Fully human

A student who grew up in Viet Nam and arrived in the USA just two years ago scheduled an appointment with me for assistance in revising her final paper for Philosophy.

My job is to help her with her articles, subject-verb agreement, verb tense, and plural forms and uses, and when to use a capital letter for proper nouns. I also assist students like her with claims, thesis statements, and rhetorical structure–but I am not a “content tutor.” Of course, I often understand the content and find it interesting to observe how young people interpret, say, literature or philosophy.

In this case, Western philosophy, in English, as interpreted by a person raised in a culture quite different from the Western university system norm.

Philosophy 109 challenges many native-born and US-educated freshman students; taking this course as an English-learner with very little “Western” experience must be ridiculously difficult. So I first assessed how the course had been going for her, and she said, “So-so.” What had been most difficult? Note-taking, she said. With the texts she could take her time, translate, and eventually tease out the ideas; but class lectures were really hard. In addition, she struggled with the concept of opposition and rebuttal as structured in the philosophical argument.

 

Her assigned argument for the term paper was: “The arts, sciences, and philosophy are valuable because they help us to become fully human.”

The paper began with her assertion that the arts make us more fully human because they are beautiful to behold and inspire in us joy and appreciation.

“Is the best art beautiful?” I asked. She said yes, and I asked her, “Is it only art’s beauty that makes us human and good?”

“Not only,” she said, after a moment of hesitation. “Sometimes–sad is beauty. Sad is not good, but sad also makes us human.” She hesitated again and then went on: “I think good art, and good science, has both sides. I think this but it isn’t in my paper. Should I put it in my argument?” We agreed to work on a sentence or two that might express her interpretation more completely while heeding the general conventions of Introduction to Western Philosophy.

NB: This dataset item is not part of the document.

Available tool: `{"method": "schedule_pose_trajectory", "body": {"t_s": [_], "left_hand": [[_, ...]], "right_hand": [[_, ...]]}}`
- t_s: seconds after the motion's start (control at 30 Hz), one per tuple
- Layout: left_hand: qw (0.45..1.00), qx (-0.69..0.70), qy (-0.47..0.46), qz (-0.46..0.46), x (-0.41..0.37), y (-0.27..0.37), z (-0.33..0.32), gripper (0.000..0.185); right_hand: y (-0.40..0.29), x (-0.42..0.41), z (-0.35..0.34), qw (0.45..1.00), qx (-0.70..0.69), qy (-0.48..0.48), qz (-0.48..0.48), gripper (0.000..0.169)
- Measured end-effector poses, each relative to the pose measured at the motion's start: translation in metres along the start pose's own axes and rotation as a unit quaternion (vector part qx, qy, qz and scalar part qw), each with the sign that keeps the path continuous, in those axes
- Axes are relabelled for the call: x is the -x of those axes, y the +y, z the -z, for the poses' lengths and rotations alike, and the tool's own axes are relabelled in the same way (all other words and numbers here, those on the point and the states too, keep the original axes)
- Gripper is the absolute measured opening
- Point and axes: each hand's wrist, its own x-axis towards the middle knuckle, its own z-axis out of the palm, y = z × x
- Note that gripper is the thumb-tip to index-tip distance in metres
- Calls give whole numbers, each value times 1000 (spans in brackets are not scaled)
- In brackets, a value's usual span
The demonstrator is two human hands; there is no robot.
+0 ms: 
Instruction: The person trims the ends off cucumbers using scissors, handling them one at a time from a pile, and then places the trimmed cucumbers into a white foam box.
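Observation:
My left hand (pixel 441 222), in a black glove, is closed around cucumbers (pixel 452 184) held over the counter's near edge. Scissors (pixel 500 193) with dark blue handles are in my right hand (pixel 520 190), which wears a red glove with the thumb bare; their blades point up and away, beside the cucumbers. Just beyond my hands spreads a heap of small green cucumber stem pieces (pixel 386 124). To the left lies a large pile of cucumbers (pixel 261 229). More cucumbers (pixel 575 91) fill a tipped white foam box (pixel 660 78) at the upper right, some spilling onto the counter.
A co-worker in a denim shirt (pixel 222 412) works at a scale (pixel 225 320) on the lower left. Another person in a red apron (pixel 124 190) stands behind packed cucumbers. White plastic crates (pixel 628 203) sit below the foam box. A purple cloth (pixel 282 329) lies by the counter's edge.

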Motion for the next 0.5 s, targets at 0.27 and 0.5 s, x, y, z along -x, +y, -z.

Sometimes, syntax is content.*

Without exception (well, almost), I learn so much from student interpretations of ancient concepts. Rather than rolling my eyes and scoffing at how little they know, I’m searching their perspectives for what it is I ought to know about them and their experiences. The stance of most older authorities is that young people must integrate themselves into our norms and conventions; but we will age out of our power base, at which point we’d be better off recognizing their norms and points of view and exercising our neurons by learning how to adapt to the next set of conventions.

Philosophy and the arts will stay around. I have no doubts about that. The ways in which human beings interpret them may change; all to the good–stasis would destroy philosophy and art, thus keeping us from our potential to be fully human.

~

 

*[You might want to read Sister Miriam Joseph’s classic text, The Trivium, for a deeper explanation of how to approach ‘mastery’ of the liberal arts and learning.]

 

 

 

 

 

 

Philosophy & English are friends

At my day job, I do a great deal of tutoring in writing at the college level. Most students who sit down to work with me expect that I will help them learn to use commas and apostrophes, to write thesis statements and to unclutter their sentences. I do that, but the most important part of tutoring writing at the college level is actually rhetoric. One of the things I constantly tell my students is that Philosophy and English are friends.

Many freshmen have no idea why either course is required for a bachelor’s degree. I hope that the ones who find their way to my office for writing help finally understand–however reluctantly–that composing essays and learning critical thinking skills do merit their attention and do, in fact, transfer to whatever set of skills their majors may require of them.

This past week, my sessions featured the “Analysis for Rhetoric” paper and papers for several different Philosophy professors, including essays based upon readings of Garrett Hardin (the famous “Lifeboat Ethics” essay) and Mortimer Adler. Most of the time, I helped my students read rather than write. It isn’t possible to write effectively about a text one does not understand, and rhetorical analysis is new to most college freshmen. Between the not-knowing-how and the not-understanding, most of the student attempts at paper-writing end up weak and wordy.

With no foundation in rhetoric, essay structure disintegrates. Even sentences often operate with a rhetorical function that few 18-year-olds understand until it is pointed out to them: sentences that offer parallels, for example, or if/then speculative structures, or the this-therefore-that causative rhetoric. If the student hasn’t yet figured out how to analyze a text for rhetorical strategies, he or she certainly cannot structure a credible paper about it. What I have learned is that many people know what they want to say but cannot relay it to a reader who isn’t psychic. I have to keep reminding narcissistic young people that, amazingly, the professor does not share their assumptions or “know what they mean.” Sometimes I use Lego blocks to give a visual, concrete example of linking, scaffolding, and therefore building an essay in a fashion the reader can follow.

After years of tutoring, I often do know what the student is trying to say; but I pretend I don’t. If I say it for them, they don’t learn how to say it themselves–and that isn’t teaching.

~

Two excellent books to study regarding how grammar structure relates to elegant writing are Virginia Tufte’s Artful Sentences and Sister Miriam Joseph’s classic work The Trivium.